The Venture's independent certified public accounting firm shall be a nationally
recognized accounting firm approved jointly by TBW and Electron.
24. Indemnification of Venturers. The Venture and the General Partner
shall defend, indemnify and hold harmless TBW, Electron and their respective
affiliates, officers, directors, partners, stockholders, employees or other
agents from and against all claims, demands and liabilities (including attorneys
fees) arising in connection with the Venture and the General Partner; provided,
however, that the Venture and the General Partner shall not be obligated to
defend, indemnify and hold harmless the Venturers with respect to any claim,
demand or liability arising out of the Venturer's gross negligence, willful
misconduct or intentional violation of applicable law or breach of this
Agreement or breach of any requirements, management services or administrative
services agreement between the Venturer and both the Venture and the General
Partner. The agreement of indemnity is between each Venturer and the Venture,
and neither Venturer shall be liable to indemnify the other Venturer except (i)

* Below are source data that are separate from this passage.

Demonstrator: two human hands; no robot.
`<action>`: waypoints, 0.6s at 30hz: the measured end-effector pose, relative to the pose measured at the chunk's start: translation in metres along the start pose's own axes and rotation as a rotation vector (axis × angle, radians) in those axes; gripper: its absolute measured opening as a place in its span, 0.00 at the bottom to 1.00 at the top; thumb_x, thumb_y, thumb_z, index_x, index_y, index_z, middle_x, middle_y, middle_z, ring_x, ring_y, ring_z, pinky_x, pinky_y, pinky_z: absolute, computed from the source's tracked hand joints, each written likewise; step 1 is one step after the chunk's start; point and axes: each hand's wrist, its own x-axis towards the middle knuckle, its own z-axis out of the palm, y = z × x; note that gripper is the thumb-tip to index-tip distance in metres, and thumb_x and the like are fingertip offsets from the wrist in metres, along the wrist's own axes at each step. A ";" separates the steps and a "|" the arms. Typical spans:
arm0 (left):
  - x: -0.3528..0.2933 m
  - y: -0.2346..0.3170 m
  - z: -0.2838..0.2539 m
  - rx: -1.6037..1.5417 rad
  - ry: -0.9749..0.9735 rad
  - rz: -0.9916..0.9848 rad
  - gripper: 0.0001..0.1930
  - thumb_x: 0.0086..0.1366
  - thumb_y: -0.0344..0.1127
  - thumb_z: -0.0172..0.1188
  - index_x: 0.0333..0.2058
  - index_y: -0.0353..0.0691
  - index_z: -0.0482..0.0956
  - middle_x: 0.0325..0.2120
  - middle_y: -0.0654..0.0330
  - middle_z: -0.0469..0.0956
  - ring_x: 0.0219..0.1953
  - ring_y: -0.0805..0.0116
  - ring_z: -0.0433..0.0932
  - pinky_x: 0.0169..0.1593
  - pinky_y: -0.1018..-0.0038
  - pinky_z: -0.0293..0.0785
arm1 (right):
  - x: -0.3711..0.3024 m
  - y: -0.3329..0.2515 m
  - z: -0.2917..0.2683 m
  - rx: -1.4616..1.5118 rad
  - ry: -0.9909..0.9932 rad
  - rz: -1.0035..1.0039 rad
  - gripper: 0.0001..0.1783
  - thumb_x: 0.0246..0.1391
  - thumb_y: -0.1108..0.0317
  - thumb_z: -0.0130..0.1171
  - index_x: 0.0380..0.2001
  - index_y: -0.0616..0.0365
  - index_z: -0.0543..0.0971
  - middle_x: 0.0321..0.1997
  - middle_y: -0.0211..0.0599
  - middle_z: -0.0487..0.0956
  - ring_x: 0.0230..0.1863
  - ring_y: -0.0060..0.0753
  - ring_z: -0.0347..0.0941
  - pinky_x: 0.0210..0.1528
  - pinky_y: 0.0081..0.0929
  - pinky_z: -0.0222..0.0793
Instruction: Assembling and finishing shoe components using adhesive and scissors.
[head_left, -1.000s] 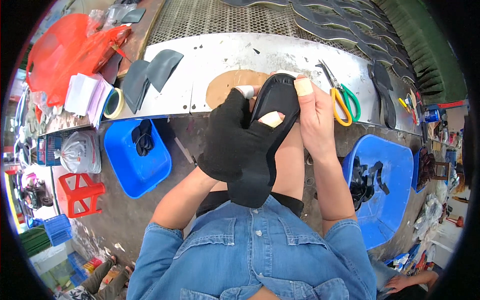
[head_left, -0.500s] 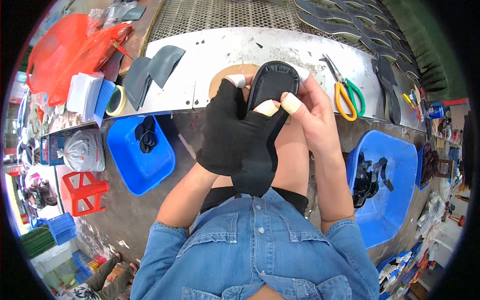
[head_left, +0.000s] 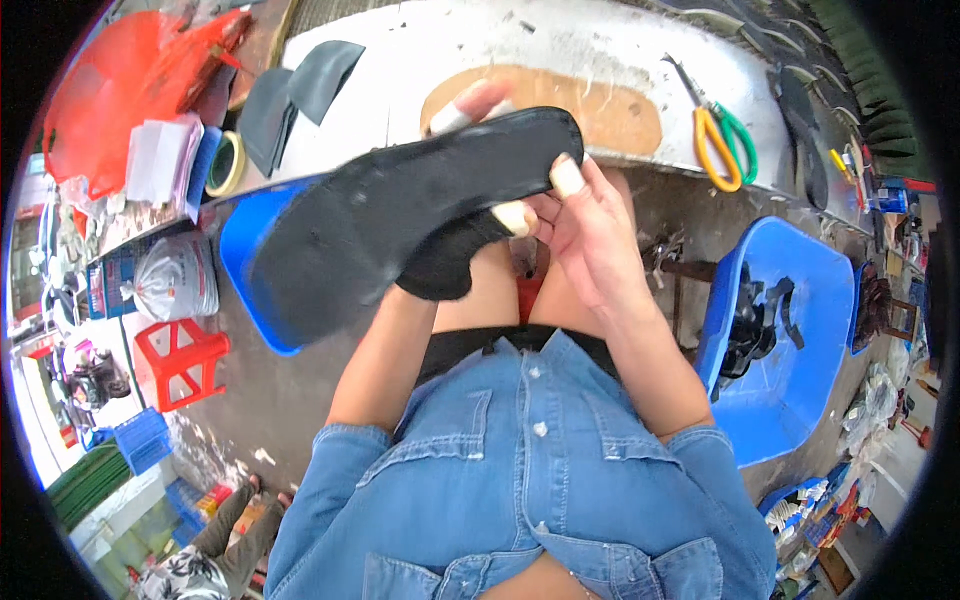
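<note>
Both hands hold a long black insole (head_left: 370,205), flat side up, stretched slantwise from lower left to upper right. Beneath it is my left hand (head_left: 452,255) in a black fingerless glove, mostly hidden. Its light-wrapped thumb lies along the near edge, and wrapped fingers show past the far edge. My right hand (head_left: 592,225) pinches the insole's right end, with a pale wrap on the thumb. A brown sole-shaped board (head_left: 620,112) lies on the white worktop (head_left: 400,95) just beyond the insole.
Scissors (head_left: 722,140) with orange and green handles lie at the right. Dark cut pieces (head_left: 325,80), a tape roll (head_left: 226,163) and a red plastic bag (head_left: 130,95) are at the left. A blue tub (head_left: 800,400) with black pieces and a red stool (head_left: 180,360) stand below.
The insole has swung from nearly upright to slanting leftward, and its broad flat face now shows. The brown board is more exposed. My right hand has stayed at the insole's end.
</note>
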 end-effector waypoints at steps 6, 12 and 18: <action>-0.007 0.018 -0.019 -0.329 0.043 -0.169 0.41 0.43 0.47 0.73 0.52 0.32 0.66 0.48 0.49 0.72 0.53 0.58 0.70 0.58 0.63 0.65 | 0.013 -0.032 -0.046 -0.262 -0.176 0.062 0.27 0.60 0.49 0.46 0.48 0.64 0.72 0.43 0.40 0.78 0.40 0.28 0.76 0.40 0.23 0.72; -0.016 0.010 -0.010 -0.206 0.015 -0.215 0.47 0.37 0.62 0.71 0.49 0.32 0.67 0.48 0.48 0.71 0.51 0.58 0.72 0.55 0.63 0.69 | 0.012 -0.015 -0.021 -0.470 -0.224 0.053 0.19 0.59 0.55 0.53 0.44 0.59 0.78 0.34 0.24 0.76 0.33 0.12 0.69 0.32 0.12 0.66; -0.040 0.018 -0.034 -0.309 0.194 -0.297 0.41 0.43 0.56 0.70 0.50 0.32 0.68 0.47 0.48 0.73 0.53 0.58 0.70 0.57 0.63 0.66 | 0.037 -0.056 -0.072 -0.881 0.065 -0.233 0.17 0.55 0.59 0.55 0.41 0.60 0.78 0.32 0.34 0.78 0.34 0.24 0.71 0.37 0.23 0.67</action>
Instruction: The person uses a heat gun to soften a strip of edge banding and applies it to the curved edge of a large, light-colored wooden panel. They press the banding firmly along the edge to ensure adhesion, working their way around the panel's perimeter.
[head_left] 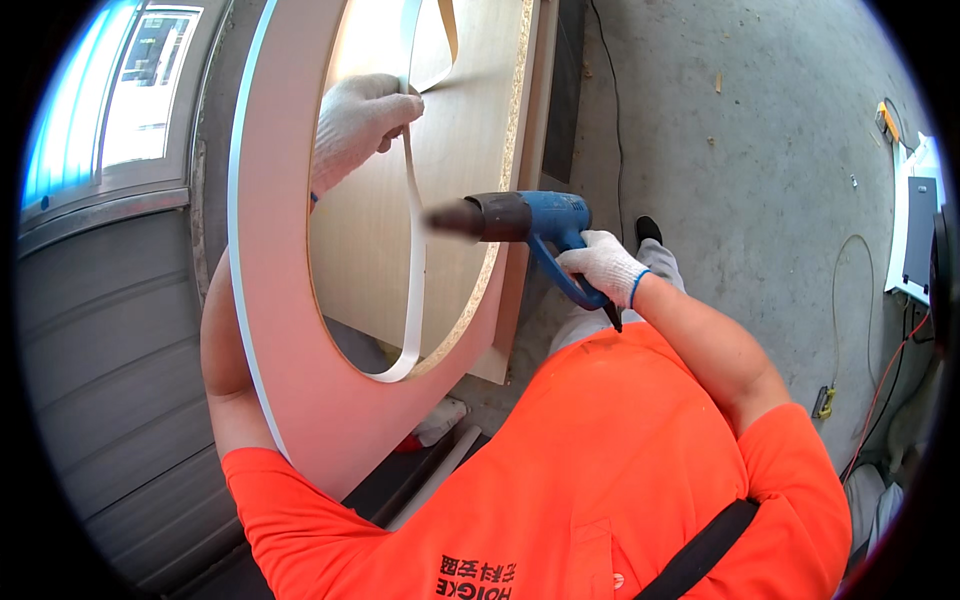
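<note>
My right hand [603, 266], in a white knit glove, is wrapped round the handle of a blue heat gun [556, 214]. Its dark nozzle points left at a strip of white edge banding [415, 260]. My left hand [362, 125], gloved too, reaches from behind a white panel [285, 330] through its large oval cutout and pinches the banding. Below that hand the strip runs down and curves along the cutout's lower edge. Above it the loose end curls upward. Bare chipboard [505, 165] shows along the cutout's right edge.
A wood-toned board [455, 150] shows behind the cutout. Grey ribbed wall panels [110, 350] and a window [110, 95] stand at the left. A black cable [617, 110] lies on the concrete floor [740, 150]. White-and-grey equipment [915, 220] stands at the far right with several cords.
</note>
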Demonstrator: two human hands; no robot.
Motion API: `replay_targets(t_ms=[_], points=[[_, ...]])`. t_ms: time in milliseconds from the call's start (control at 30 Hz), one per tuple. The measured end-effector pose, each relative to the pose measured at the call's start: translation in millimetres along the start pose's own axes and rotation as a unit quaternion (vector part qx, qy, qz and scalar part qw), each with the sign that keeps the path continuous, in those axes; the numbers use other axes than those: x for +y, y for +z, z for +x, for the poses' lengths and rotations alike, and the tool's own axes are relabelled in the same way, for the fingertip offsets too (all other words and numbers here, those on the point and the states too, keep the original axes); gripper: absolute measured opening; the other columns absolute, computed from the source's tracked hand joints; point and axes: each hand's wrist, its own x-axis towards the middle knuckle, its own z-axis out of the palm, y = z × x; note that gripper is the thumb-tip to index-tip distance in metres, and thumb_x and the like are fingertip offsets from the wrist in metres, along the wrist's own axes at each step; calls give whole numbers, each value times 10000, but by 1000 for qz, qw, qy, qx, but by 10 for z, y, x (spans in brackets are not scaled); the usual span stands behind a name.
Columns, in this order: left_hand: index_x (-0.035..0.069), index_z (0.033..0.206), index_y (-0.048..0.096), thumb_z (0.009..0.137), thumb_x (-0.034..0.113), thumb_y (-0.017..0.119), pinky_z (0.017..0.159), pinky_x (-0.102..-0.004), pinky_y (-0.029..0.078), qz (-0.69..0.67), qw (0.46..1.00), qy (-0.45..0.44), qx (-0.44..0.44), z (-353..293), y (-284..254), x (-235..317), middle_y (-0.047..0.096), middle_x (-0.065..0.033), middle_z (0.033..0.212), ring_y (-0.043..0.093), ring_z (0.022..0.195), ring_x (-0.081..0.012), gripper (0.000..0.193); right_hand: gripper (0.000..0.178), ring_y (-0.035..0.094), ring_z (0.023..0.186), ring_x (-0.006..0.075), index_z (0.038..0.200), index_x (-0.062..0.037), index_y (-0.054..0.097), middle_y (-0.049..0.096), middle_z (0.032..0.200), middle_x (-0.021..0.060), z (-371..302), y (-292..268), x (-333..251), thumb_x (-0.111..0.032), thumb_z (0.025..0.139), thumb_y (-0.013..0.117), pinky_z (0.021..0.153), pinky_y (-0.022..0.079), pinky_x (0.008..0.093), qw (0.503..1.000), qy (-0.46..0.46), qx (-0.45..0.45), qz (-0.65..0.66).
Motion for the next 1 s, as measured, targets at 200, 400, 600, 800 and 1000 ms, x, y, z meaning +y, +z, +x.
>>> replay_targets(t_ms=[200,400,600,800,1000], points=[[1,1130,777,998,320,702,656,-266,488,-10,1000,8,17,-2,20,-29,609,-6,790,557,714,-100,353,322,677,682,183,915,35,749,731,811,105,-90,7,41,-219,749,858,630,531,340,985,4,-105,-136],[15,1107,779,1000,318,702,653,-267,490,-35,999,10,14,24,-3,-32,612,-1,783,562,712,-99,330,351,680,657,193,931,50,736,717,790,113,-84,158,180,-209,732,864,595,529,343,972,63,-161,-159],[21,1099,779,999,322,705,651,-264,487,-47,998,30,30,22,10,-101,609,1,778,561,706,-97,326,296,655,633,173,919,48,734,707,785,101,-111,237,242,-159,745,854,594,516,334,964,86,-190,-165],[19,1091,779,997,314,708,646,-264,484,-54,997,30,37,19,2,-67,604,1,771,555,692,-96,318,330,683,731,189,939,56,756,725,837,110,-27,292,399,-207,759,842,677,529,349,956,107,-210,-175],[8,1075,775,992,309,710,639,-265,475,-51,998,28,29,18,3,-75,595,1,767,543,686,-96,318,369,695,775,204,975,58,774,733,871,121,-86,323,390,-233,757,839,704,532,360,946,106,-231,-202]])
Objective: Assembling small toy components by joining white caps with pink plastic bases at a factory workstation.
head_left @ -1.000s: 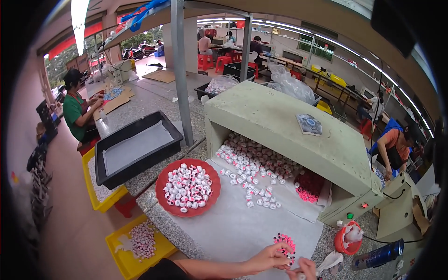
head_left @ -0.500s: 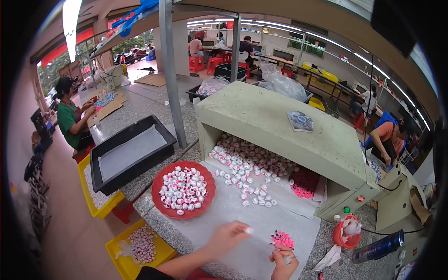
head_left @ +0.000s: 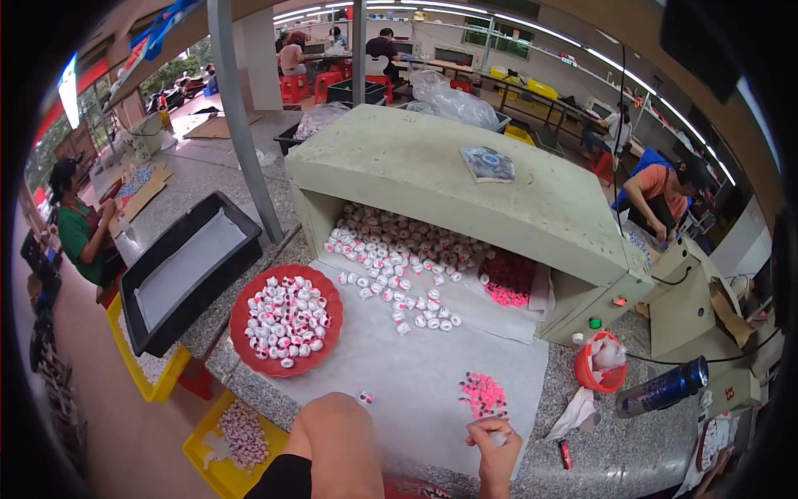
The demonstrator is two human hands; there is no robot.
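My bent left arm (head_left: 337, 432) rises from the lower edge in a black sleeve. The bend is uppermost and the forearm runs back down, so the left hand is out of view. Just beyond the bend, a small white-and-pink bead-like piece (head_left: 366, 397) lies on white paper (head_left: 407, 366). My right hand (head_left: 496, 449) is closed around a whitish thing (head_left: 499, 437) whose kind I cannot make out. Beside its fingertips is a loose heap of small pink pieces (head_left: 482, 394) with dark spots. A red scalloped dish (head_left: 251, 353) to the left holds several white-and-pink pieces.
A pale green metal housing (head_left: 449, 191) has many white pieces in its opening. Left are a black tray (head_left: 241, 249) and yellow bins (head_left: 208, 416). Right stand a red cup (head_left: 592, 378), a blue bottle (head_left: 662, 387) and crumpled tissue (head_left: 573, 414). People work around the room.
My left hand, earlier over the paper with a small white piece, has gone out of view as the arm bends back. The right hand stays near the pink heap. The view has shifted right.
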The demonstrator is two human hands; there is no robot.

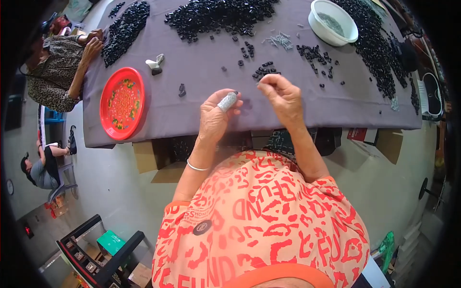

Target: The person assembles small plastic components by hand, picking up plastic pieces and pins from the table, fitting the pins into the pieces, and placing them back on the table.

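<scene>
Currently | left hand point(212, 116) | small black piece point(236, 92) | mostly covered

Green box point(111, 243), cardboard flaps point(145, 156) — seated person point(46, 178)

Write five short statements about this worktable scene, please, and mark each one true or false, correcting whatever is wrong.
1. The red tray lies to the left of the left hand. True.
2. The right hand is clasping the left hand. False: the two are apart.
3. A bangle circles the right wrist. False: it is on the left wrist.
4. Dark pieces lie heaped beyond the hands. True.
5. The white bowl stands on the floor. False: it stands on the table.
</scene>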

for the material breach of any covenant, representation or warranty contained in
this Agreement; or (ii) a material breach of any other term or condition of this
Agreement.
25. Limitations on Assignability. The Venturers shall be entitled to
assign their Interests in the Venture and the General Partner, provided that the
proposed assignee has the financial strength, ability and industry experience
necessary to perform competently and efficiently the obligations of the
assigning Venturer under this Agreement. Except as expressly provided in the
foregoing sentence, neither Venturer shall have the right to mortgage, pledge,
assign, transfer or sell its Interest in the Venture and the General Partner
without the consent of the other Venturer or delegate its duties in connection
with the operation of the Venture without the consent of the other Venturer, and
any attempted assignment, or any attempt to assign, convey or otherwise transfer
or sell any interest in the Venture or the General Partner not in accordance
with this Agreement, shall be null and void.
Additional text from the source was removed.